Your assignment → Collect each line of the entries that holds the string "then".

── Exercise material ──

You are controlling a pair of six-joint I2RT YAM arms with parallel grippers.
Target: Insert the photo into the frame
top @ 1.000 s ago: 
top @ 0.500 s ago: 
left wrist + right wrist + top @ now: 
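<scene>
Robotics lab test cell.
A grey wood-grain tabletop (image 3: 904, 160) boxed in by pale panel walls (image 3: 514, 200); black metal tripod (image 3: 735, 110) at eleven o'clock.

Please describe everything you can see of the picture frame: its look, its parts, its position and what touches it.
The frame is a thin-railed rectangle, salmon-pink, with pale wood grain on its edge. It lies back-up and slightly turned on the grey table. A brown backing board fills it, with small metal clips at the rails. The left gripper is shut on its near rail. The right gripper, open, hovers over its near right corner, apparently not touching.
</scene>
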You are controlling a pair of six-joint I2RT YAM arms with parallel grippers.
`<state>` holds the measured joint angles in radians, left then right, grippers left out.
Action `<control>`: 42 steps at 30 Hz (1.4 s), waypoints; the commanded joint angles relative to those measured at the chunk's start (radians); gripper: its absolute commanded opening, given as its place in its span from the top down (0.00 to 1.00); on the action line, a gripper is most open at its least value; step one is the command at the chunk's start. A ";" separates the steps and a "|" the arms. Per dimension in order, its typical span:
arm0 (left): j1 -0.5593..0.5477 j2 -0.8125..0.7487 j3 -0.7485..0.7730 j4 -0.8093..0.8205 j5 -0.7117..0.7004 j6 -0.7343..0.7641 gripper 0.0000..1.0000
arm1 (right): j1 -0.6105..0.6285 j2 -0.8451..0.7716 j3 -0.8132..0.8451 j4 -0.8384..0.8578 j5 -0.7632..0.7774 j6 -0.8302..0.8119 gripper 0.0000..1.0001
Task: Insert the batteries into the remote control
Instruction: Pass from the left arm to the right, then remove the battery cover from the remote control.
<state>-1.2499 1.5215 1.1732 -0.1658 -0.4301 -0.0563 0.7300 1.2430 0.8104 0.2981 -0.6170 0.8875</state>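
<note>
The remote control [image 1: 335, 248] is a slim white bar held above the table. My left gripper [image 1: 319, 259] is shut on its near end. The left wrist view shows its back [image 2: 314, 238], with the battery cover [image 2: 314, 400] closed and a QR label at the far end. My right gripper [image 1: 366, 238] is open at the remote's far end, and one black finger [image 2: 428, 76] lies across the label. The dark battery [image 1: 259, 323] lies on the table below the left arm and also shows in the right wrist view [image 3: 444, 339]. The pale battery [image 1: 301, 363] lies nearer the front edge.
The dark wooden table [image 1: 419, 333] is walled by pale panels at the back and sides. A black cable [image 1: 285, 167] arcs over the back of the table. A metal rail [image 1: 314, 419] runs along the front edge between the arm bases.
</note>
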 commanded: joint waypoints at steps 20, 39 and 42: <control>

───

Answer section →
`<state>` holds the measured joint angles in radians, left then right, grippers left out.
Instruction: Pass from the left arm to the right, then remove the battery cover from the remote control.

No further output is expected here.